= Exercise instructions =
From the listing below, output only the lines starting at the line that has "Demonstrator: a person" and ending at the line that has "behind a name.", exactly as they appear, ends included.

◇ ◇ ◇ ◇

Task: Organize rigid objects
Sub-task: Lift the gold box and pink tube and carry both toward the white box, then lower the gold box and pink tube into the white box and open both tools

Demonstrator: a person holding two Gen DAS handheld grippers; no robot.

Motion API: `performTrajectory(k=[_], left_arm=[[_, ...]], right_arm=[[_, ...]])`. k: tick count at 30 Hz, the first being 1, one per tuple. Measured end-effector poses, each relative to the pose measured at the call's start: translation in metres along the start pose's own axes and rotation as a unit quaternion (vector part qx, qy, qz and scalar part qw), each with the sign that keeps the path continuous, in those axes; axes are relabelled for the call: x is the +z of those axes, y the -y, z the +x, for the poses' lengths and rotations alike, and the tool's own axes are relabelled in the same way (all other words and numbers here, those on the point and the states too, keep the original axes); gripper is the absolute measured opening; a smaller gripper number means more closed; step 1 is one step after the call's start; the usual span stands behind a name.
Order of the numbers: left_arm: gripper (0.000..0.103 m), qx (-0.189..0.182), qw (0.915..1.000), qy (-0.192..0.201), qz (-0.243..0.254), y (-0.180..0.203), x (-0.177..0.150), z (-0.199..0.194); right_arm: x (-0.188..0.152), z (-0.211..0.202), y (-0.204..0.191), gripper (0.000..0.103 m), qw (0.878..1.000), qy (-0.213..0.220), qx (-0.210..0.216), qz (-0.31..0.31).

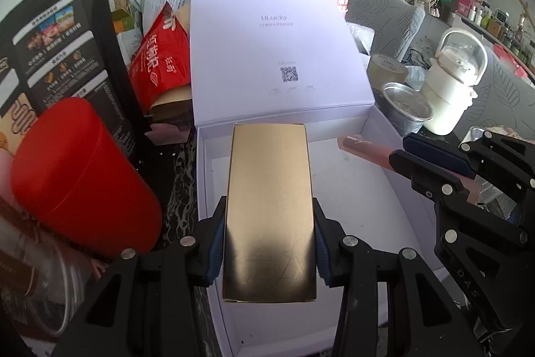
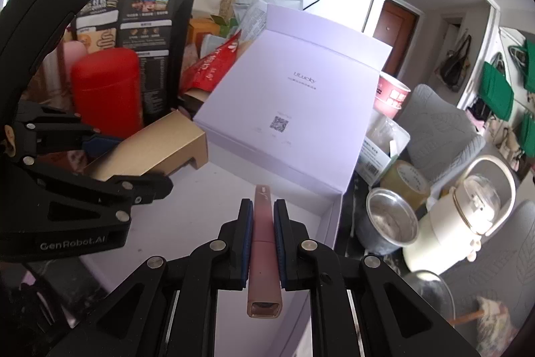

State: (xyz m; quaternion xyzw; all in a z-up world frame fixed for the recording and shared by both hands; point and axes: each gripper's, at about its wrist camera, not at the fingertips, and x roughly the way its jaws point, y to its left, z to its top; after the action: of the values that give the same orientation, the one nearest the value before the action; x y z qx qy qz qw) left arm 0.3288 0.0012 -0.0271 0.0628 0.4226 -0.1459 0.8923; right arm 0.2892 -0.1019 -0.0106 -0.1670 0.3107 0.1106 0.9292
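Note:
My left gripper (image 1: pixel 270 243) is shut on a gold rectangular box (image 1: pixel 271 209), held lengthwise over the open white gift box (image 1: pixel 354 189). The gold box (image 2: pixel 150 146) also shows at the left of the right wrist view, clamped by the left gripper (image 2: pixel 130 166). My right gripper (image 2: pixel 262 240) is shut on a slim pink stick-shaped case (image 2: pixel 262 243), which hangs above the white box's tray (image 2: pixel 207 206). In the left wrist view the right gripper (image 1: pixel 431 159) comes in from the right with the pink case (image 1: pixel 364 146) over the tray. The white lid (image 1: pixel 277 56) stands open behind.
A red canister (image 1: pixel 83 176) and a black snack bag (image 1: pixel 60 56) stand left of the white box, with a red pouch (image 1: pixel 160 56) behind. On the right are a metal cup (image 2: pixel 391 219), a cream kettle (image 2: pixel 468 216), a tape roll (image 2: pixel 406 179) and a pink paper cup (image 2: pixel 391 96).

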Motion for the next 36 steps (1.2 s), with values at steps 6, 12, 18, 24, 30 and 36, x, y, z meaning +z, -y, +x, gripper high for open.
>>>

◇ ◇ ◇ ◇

= Solution for this exercise =
Demonstrator: a person holding two Gen DAS handheld grippers; no robot.

Motion API: `performTrajectory(k=[_], left_arm=[[_, ...]], right_arm=[[_, ...]])`. k: tick count at 30 Hz, the first being 1, one per tuple. Measured end-effector poses, each relative to the pose measured at the call's start: translation in metres along the start pose's own axes and rotation as a unit quaternion (vector part qx, qy, qz and scalar part qw), each with the sign that keeps the path continuous, in those axes; axes are relabelled for the call: x is the +z of those axes, y the -y, z the +x, for the poses' lengths and rotations alike, and the tool's own axes are relabelled in the same way (all other words and numbers here, those on the point and the states too, keep the original axes); gripper is the absolute measured opening; a smaller gripper number means more closed; step 1 is one step after the call's start; the usual span stands behind a name.

Nothing else is needed to complete this exercise.